**Aim of the exercise:**
Show all lines of the listing that hold the word "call".
⟨
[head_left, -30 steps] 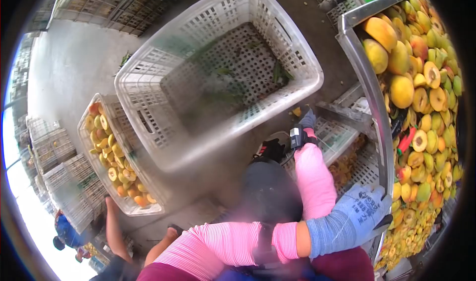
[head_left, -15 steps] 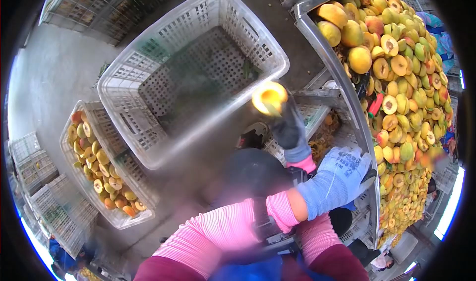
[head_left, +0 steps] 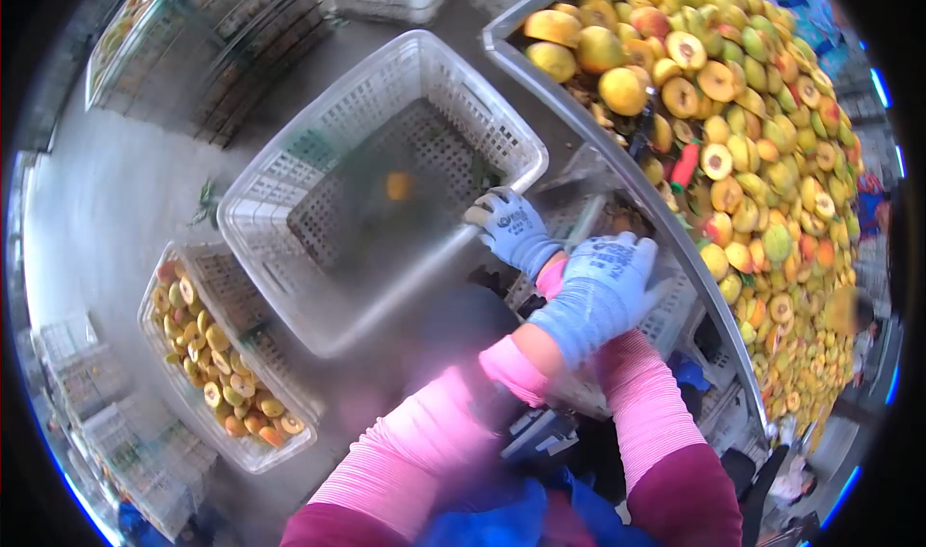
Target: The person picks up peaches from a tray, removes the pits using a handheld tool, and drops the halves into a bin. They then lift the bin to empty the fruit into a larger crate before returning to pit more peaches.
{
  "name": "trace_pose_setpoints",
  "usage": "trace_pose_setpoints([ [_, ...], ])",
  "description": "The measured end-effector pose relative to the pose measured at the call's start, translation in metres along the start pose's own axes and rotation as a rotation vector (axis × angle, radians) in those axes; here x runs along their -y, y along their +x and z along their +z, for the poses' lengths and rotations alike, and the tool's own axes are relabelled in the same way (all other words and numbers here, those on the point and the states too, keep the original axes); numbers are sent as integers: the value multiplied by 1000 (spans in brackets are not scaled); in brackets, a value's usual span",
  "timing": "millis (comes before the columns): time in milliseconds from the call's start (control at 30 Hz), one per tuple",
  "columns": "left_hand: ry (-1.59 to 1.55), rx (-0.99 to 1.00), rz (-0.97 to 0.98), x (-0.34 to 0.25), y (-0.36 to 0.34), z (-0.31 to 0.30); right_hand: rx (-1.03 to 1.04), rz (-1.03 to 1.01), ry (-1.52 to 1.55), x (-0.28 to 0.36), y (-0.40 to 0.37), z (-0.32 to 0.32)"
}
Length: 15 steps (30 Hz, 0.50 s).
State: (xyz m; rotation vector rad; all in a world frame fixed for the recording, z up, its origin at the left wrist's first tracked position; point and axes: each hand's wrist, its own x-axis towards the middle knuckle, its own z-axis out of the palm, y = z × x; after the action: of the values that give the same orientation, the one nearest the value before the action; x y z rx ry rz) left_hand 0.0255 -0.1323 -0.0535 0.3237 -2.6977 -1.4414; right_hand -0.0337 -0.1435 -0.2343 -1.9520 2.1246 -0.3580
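Holds right hand (head_left: 511, 227) empty at white crate (head_left: 285, 185) rim, fingers (head_left: 479, 215) loosely spread, blurred peach half (head_left: 397, 185) down inside crate, apart from them. Curls left hand (head_left: 600, 287) beside metal table rim (head_left: 569, 118); grip hidden.

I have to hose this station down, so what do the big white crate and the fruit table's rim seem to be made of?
The big white crate looks like moulded plastic in matt white: its walls and floor are one regular lattice of holes. The fruit table's rim looks like bare metal, probably steel: it is grey with a dull sheen and has a folded edge.
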Motion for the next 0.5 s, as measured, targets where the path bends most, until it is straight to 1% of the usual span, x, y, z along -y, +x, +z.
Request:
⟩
**Exercise result:**
  "description": "The measured end-effector pose relative to the pose measured at the call's start, translation in metres along the start pose's own axes and rotation as a rotation vector (axis × angle, radians) in those axes; here x runs along their -y, y along their +x and z along their +z, for the poses' lengths and rotations alike, and the tool's own axes are relabelled in the same way (all other words and numbers here, those on the point and the states too, keep the original axes); numbers are sent as integers: the value multiplied by 1000 (spans in brackets are not scaled); in brackets, a value's usual span",
  "timing": "millis (comes before the columns): time in milliseconds from the call's start (control at 30 Hz), one per tuple",

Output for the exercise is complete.